Non c’è dubbio che la prima educazione al rispetto dell’altro nasca in famiglia, in un contesto nel quale sono tradizionalmente emersi i ruoli del maschio e della femmina, che siamo stati abituati a considerare portatori di una medesima dignità personale pur con l’attitudine naturale, ad esempio, della donna alla maternità che, sappiamo dall’esperienza, non è incompatibile con l’impegno professionale, anche quando comporta sacrifici.

Ora non è dubbio che esaltando il ruolo della donna, anche nel suo impegno lavorativo, si è in taluni contesti contemporaneamente schiacciato il ruolo dell’uomo, complice certa pubblicità e certa moda, che hanno progressivamente puntato a colpire gli aspetti esteriori della mascolinità. Così le donne che pretendono che il loro uomo abbia il petto depilato, che ammettono anche, quando non chiedono, che si orni di orecchini, collanine e braccialetti, contribuiscono ad una omologazione che non esalta la donna ma, alla lunga, umilia l’uomo con l’effetto, in alcuni casi, di scatenare, in personalità fragili o malate, reazioni che possono sfociare in aggressività.

Così la ricerca della parità può divenire, in alcuni contesti, un incentivo ad una competizione dagli esiti laceranti, come nel caso, par di capire, di Giulia e Filippo, se è vero che le legittime ambizioni professionali della ragazza sarebbero state ritenute dal ragazzo come idonee ad allontanarla da lui e, probabilmente, ad assicurargli una primazia che nella coppia regolata dall’amore non ha senso, perché ognuno deve sentirsi orgoglioso dei successi dell’altro purché, naturalmente non siano utilizzati per umiliare il partner. Ricordo una mia amica che, incrinatosi il rapporto con il fidanzato, lo criticava con noi aggiungendo ad altre considerazioni negative “che vuoi, ha una sola laurea e scadente, legge poco o niente”.

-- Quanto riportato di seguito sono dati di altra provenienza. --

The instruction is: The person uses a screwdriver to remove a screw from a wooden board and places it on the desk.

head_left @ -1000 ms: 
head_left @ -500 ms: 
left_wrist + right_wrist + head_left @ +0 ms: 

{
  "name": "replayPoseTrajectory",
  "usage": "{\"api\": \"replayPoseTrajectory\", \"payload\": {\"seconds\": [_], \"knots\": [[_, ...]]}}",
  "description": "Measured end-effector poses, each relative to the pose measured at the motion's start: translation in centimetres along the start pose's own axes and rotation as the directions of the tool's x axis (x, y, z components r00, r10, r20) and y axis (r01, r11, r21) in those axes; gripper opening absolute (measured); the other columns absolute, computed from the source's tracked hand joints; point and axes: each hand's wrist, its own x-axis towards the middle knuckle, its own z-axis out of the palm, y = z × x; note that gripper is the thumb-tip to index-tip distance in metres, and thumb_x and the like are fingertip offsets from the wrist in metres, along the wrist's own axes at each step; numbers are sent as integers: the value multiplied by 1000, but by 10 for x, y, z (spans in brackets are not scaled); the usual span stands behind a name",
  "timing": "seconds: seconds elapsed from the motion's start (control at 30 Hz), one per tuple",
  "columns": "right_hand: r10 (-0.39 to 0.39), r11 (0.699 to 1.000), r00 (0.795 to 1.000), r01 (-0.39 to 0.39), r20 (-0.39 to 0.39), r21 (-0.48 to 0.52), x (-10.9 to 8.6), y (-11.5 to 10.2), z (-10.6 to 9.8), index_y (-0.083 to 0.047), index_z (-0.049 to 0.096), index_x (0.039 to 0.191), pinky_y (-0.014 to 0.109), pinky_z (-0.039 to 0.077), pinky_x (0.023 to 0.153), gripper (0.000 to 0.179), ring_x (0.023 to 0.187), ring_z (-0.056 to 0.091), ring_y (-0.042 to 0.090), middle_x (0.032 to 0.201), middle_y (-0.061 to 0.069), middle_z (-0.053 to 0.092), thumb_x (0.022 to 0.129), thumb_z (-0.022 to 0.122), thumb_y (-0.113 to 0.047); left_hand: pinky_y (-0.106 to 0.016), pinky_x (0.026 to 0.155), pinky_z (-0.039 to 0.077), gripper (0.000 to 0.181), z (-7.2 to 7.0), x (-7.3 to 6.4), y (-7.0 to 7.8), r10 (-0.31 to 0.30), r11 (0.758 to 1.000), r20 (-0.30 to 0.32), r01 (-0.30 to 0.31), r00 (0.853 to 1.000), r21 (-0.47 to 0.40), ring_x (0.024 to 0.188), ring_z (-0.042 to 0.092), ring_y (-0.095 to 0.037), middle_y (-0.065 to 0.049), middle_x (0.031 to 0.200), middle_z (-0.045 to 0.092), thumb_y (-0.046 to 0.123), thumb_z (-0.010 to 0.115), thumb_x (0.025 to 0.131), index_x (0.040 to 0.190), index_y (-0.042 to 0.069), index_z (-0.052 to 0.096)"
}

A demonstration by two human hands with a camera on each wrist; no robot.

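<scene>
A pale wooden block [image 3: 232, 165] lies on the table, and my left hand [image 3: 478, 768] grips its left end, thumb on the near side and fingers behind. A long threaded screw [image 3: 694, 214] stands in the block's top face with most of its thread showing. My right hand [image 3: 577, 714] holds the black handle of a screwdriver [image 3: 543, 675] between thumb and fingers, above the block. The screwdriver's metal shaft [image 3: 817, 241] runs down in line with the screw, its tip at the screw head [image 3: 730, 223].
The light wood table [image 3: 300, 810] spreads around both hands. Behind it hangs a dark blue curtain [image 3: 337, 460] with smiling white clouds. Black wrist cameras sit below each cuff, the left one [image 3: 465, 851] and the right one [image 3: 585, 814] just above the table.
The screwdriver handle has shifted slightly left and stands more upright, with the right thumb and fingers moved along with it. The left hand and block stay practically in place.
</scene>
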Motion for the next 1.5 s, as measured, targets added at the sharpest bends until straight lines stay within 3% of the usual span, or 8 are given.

Ora è evidente che evocare la “cultura del dominio e della sopraffazione maschile” è un ottimo, ma inutile, slogan politico, come quello della cultura del “patriarcato”. Siamo fuori dei binari di un approfondimento delle ragioni di un turpe delitto. Tutti hanno avuto esperienza nella loro vita di abbandoni e riconciliazioni, nessuno, normale, ha pensato mai di uccidere il partner. Chi lo ha fatto aveva tare mentali profonde che sono state sottovalutate dall’altro o dall’altra, per ingenuità o per amore. Incontrare in solitario l’ex, ad esempio, è stato sempre sconsigliato. Soprattutto quando è stato sperimentato, nel tempo della relazione, un comportamento aggressivo anche quando non apertamente violento. In questi casi non c’è “educazione all’affettività”, come qualcuno vorrebbe, che possa evitare un gesto irresponsabile di una persona evidentemente incapace di valutarne il senso e le conseguenze. Si tratta nella maggior parte dei casi di persone con gravissimi problemi personali. E se proprio vogliamo individuare sociologicamente una responsabilità fuori della persona dobbiamo considerare gli effetti della progressiva eclissi dei valori civili e spirituali resa evidente dalla perdita di autorevolezza dello Stato e, quindi, della sua capacità punitiva, massimamente sentita nella scuola, come apprendiamo quotidianamente dalla reazione degli studenti e delle loro famiglie ad un voto negativo o ad un rimprovero.

Insomma, lasciamo da parte per una volta il desiderio di fare comunque politica di basso conio sfruttando una tragedia come quella di Giulia e Filippo e ripartiamo dal rispetto delle persone, come quando si diceva che la donna non si tocca neppure con un fiore, valorizzando le differenze di genere che ci sono in natura, così come i ruoli diversi che si realizzano nella coppia ed il cui riconoscimento non umilia l’altro se il rapporto personale è regolato dall’affetto. Il rispetto s’impara dall’esempio, in famiglia, nella suola, nei posti di lavoro. L’affetto, poi, l’amore è un sentimento che, se autentico, include il rispetto dell’altro, delle sue idee, delle sue abitudini, delle sue aspirazioni. E accetta che un rapporto possa incrinarsi e chiudersi.